Scorecards are a powerful way to establish best practices, define a baseline to understand quality for existing services and resources, and encourage progress on initiatives, such as migrations or general organization-wide goals.
Cortex users commonly define Scorecards across a few categories:
- Development Maturity: Ensuring services and resources conform to basic development best practices, such as established code coverage, checking in lockfiles, READMEs, package versions, and ownership.
- Operational Readiness: Determining whether services and resources are ready to be deployed to production, checking for runbooks, dashboards, logs, on-call escalation policies, monitoring/alerting, and accountable owners.
- Operational Maturity: Monitoring if services are meeting SLOs, on-call metrics look healthy, and post-mortem tickets are closed promptly, gauging if there too many customer facing incidents.
- Security: Mitigating security vulnerabilities, achieving security compliance across services, measuring code coverage
- Migrations: Tracking ad hoc projects like migrations between language versions, platforms, or deployment strategies, or performing security audits, such as PCI DSS or SOC 2 compliance.
- Best Practices: Defining organization-wide best practices, such as infrastructure + platform, SRE, and security, such as, "are you on the right platform library version," "you must be on kubernetes," and "you should have the right CI file checked in.”
Scorecards should be aspirational. For example, an SRE team may define a readiness Scorecard with 15 to 20+ criteria that they feel services or resources should meet in order to be considered "ready" for SRE support. The reality may be that the engineering team is not resourced to actually meet those goals, but setting objective targets helps drive org-wide cultural shifts and sets a baseline for conversations around tech debt, infra investment, and service quality.
Based on our experiences working with engineering teams across a wide spectrum of sizes and maturity levels, we’ve put together some example Scorecards. Some examples might be very specific, so tweak them for your use case.

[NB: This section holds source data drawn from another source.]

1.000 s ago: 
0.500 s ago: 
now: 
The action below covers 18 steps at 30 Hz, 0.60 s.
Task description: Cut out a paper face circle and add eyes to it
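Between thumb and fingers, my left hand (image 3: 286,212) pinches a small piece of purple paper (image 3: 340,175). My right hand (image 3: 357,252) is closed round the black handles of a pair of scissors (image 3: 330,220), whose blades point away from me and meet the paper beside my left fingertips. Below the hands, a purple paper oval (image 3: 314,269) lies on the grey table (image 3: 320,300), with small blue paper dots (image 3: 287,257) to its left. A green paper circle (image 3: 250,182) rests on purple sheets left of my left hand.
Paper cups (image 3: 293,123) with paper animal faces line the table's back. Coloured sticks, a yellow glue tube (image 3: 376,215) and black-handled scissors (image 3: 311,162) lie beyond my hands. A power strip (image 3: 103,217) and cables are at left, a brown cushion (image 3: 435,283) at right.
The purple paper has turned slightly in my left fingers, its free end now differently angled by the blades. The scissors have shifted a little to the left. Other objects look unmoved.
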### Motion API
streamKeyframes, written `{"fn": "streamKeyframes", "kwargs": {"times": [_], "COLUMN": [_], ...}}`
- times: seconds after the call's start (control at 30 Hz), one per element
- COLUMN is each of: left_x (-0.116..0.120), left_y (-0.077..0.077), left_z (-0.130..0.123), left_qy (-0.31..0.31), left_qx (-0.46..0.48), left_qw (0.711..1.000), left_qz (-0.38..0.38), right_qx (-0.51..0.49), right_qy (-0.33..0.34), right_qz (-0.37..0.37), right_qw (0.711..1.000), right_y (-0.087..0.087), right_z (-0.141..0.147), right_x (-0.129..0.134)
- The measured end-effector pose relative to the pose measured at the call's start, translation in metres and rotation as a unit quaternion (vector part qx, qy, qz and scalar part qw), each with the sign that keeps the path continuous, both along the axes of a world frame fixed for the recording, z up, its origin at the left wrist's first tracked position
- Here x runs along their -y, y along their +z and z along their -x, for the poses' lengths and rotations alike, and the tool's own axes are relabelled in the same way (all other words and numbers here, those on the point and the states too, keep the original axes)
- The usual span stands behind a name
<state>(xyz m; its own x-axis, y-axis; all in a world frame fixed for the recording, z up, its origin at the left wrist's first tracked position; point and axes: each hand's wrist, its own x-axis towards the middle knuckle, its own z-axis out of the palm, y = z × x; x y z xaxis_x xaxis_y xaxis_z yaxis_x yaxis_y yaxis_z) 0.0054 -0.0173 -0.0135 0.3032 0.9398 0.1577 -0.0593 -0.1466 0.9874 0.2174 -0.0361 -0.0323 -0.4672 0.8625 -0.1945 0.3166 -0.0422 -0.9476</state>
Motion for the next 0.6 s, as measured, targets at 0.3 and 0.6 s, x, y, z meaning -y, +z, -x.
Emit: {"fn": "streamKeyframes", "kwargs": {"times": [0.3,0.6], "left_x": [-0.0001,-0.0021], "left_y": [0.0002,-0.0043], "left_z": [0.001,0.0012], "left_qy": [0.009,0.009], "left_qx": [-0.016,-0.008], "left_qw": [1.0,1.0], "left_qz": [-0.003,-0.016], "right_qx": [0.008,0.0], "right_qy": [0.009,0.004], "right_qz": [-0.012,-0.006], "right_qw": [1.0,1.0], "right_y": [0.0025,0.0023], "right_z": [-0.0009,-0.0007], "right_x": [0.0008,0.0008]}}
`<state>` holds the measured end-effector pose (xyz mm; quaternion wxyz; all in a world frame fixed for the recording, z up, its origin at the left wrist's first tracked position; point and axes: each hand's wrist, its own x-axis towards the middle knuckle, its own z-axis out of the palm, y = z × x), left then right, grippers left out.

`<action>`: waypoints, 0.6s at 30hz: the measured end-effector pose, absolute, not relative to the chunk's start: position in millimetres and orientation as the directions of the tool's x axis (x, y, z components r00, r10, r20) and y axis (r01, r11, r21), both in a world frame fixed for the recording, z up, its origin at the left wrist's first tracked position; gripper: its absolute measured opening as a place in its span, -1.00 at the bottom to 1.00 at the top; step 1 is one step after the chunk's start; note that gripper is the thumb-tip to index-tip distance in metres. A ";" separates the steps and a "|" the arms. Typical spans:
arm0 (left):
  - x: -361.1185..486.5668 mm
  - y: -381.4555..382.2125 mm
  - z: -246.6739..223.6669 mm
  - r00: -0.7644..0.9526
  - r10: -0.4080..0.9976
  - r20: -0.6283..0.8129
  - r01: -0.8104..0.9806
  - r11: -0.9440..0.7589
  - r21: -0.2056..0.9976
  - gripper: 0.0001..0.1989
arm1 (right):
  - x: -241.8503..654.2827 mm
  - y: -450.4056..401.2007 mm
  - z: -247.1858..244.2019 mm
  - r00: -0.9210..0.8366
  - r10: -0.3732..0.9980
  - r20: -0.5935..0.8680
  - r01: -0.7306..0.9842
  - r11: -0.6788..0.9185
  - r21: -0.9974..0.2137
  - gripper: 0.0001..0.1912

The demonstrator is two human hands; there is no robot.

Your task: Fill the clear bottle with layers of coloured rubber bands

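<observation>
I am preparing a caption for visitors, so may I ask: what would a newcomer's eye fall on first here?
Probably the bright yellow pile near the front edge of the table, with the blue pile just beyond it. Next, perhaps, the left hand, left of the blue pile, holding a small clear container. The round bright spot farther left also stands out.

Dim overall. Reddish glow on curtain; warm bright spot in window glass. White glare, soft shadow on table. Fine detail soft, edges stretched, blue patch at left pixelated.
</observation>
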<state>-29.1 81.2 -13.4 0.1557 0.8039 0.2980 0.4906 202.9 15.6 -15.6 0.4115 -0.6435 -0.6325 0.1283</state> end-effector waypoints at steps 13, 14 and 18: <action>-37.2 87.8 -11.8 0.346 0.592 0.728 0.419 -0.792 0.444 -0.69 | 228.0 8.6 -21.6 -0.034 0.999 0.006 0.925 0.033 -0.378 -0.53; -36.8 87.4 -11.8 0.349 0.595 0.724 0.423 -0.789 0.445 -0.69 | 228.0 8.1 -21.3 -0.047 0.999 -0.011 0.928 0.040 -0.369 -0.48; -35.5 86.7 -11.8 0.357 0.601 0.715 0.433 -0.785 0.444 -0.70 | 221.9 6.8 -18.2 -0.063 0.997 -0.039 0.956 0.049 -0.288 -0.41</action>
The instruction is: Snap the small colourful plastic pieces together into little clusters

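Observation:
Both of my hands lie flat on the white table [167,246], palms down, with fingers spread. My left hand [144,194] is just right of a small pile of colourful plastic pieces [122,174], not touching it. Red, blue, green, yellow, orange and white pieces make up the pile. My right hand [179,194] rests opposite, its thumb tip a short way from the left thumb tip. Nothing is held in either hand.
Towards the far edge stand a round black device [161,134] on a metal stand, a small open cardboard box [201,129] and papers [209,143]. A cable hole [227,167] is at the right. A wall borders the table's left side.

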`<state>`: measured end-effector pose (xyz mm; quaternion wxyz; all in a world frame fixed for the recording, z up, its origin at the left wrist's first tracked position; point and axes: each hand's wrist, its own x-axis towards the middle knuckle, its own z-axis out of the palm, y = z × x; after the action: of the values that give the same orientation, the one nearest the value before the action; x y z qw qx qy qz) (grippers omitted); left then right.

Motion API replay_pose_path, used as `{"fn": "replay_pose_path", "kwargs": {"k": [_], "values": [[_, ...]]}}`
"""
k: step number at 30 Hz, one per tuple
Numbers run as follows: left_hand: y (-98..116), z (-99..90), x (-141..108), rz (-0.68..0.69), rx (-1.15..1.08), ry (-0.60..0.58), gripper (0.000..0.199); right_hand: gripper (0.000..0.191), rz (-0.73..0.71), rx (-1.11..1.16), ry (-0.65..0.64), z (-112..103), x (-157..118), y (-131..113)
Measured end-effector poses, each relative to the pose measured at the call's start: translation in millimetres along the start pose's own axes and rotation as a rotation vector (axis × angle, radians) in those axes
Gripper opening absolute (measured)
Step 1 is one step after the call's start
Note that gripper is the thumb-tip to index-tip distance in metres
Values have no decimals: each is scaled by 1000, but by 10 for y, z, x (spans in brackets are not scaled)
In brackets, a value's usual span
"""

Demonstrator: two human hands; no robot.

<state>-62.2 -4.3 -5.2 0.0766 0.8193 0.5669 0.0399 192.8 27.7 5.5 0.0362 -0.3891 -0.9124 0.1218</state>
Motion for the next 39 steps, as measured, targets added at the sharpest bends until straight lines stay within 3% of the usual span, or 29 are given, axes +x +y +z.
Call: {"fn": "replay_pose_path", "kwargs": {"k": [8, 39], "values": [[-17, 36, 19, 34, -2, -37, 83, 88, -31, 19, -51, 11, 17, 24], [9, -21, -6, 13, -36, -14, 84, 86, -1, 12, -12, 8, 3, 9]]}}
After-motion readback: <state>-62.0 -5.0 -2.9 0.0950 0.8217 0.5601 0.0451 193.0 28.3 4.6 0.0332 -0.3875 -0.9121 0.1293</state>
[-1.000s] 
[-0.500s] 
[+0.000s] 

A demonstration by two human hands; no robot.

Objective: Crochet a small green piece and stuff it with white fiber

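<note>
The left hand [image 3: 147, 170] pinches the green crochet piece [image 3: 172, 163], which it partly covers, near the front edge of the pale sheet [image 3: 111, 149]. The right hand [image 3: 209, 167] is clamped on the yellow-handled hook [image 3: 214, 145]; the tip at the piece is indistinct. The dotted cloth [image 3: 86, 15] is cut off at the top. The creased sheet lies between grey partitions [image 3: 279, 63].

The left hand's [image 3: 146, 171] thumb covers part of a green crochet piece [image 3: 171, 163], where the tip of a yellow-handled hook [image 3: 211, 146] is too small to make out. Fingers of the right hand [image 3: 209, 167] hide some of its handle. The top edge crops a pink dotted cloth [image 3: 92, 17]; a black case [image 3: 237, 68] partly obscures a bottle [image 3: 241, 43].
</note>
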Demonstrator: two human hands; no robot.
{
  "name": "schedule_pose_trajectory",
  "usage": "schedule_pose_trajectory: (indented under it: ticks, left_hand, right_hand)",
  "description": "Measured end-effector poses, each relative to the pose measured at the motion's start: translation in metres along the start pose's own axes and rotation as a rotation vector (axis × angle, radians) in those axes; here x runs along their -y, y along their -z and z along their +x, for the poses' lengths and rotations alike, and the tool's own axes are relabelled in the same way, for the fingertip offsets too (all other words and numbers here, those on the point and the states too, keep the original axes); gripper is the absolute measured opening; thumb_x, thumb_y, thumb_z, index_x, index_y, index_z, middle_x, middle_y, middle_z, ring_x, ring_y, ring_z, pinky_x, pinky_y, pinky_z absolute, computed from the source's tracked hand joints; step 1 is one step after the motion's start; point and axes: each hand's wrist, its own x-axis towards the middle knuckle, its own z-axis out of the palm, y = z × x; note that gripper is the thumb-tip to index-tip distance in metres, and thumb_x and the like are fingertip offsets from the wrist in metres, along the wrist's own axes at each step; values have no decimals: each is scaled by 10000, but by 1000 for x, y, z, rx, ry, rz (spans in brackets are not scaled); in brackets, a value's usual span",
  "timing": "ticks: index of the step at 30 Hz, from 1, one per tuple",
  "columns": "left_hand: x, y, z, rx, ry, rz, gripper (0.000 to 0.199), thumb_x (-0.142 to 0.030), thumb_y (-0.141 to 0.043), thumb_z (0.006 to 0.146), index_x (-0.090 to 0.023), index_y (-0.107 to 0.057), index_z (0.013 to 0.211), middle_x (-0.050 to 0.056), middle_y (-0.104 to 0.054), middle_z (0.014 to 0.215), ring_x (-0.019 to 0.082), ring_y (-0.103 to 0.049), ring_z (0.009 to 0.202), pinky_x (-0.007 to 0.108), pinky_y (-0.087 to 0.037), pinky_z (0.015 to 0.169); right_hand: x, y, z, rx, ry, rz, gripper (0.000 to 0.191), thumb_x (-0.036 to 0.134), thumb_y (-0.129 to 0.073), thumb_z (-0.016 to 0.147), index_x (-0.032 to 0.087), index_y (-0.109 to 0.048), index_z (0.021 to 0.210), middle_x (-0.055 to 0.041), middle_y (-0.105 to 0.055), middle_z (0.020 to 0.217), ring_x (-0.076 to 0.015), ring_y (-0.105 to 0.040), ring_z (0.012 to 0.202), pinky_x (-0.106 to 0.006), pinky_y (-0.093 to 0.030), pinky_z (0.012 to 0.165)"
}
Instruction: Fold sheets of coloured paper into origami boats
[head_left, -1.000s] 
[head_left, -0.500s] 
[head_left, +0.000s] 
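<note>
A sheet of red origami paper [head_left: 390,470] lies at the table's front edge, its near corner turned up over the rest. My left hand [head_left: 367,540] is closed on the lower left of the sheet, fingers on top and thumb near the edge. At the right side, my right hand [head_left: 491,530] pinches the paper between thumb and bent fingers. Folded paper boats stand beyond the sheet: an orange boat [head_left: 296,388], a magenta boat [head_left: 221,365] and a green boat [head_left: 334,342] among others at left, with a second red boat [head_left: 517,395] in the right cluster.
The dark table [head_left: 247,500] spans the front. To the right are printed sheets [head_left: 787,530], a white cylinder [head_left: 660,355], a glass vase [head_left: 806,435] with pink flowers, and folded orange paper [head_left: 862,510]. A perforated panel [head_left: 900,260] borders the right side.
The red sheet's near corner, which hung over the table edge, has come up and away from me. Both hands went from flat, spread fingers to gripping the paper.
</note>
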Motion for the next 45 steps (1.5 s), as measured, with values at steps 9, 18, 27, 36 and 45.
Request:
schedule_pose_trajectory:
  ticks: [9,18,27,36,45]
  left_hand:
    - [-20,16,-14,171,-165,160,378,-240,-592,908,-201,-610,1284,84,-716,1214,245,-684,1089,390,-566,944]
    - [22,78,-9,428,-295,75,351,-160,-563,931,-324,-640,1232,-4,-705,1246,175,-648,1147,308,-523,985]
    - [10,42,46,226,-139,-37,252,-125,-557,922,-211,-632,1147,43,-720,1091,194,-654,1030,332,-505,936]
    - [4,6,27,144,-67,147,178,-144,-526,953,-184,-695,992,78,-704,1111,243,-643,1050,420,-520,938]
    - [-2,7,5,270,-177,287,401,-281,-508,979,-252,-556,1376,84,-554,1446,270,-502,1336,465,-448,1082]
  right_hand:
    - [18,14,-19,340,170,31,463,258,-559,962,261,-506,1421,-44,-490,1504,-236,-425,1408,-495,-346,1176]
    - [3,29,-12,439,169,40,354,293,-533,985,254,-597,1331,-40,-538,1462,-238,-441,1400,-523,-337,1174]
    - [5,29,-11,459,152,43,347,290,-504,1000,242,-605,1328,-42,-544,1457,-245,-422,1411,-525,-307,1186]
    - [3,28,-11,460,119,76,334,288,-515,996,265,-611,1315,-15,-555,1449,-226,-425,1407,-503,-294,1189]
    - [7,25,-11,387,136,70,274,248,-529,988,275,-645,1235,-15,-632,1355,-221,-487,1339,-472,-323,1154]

Developers should be checking in lockfiles to ensure repeatable builds.
sonarqube.metric("coverage") > 80.0
Set a threshold that’s achievable, so there’s an incentive to actually try. This also serves as a secondary check that the service is hooked up to Sonarqube and reporting frequently.
git.lastCommit.freshness < duration("P30D")
As counterintuitive as it may seem, services that are committed too infrequently are actually at more risk. This is because people who are familiar with the service may leave a team, tribal knowledge accumulates, and from a technical standpoint, the service may be running outdated versions of your platform tooling.
Use a wildcard search to make sure there are unit tests enabled.
git.numRequiredApprovals >= 1
Ensure that a rigorous PR process is in place for the repo, and PRs must be approved by at least one user before merging.
Enforce that a CI pipeline exists, and that there is a testing step defined in the pipeline.
owners.count > 2
Incident response requires crystal-clear accountability, so make sure there are owners defined for each service or resource.
oncall.escalations.count > 1
Check that there are at least 2 levels in the escalation policy, so that if the first on-call does not acknowledge, there is an established backup.
runbooks.count >= 1
Create a culture of preparation by requiring runbooks to be established for the services or resources.
When there is an incident, responders should be able to find the right logs easily. Usually, this means load balancer logs and application logs.
dashboards count >= 1
Responders should have standard dashboards readily accessible for every service or resource in order to speed up triage.
custom("pre-prod-enabled") = true
Use an asynchronous process to check whether there is a live pre-production environment for the service or resource, and send a true/false flag to Cortex using the custom metadata API.
sonarqube.metric("vulnerabilities") < 3
Ensure that production services are not deployed with a high number of security vulnerabilities.
oncall.analysis.meanSecondsToResolve < 3600
Make sure that issues are resolved in a reasonable amount of time. If they’re not, you can dig into the root cause.
oncall.analysis.offHourInterruptions < 3
If engineers are being paged off hours, it will lead to alert fatigue and low morale. By catching services and resources that are causing high numbers of off-hour interruptions, you can improve developer happiness.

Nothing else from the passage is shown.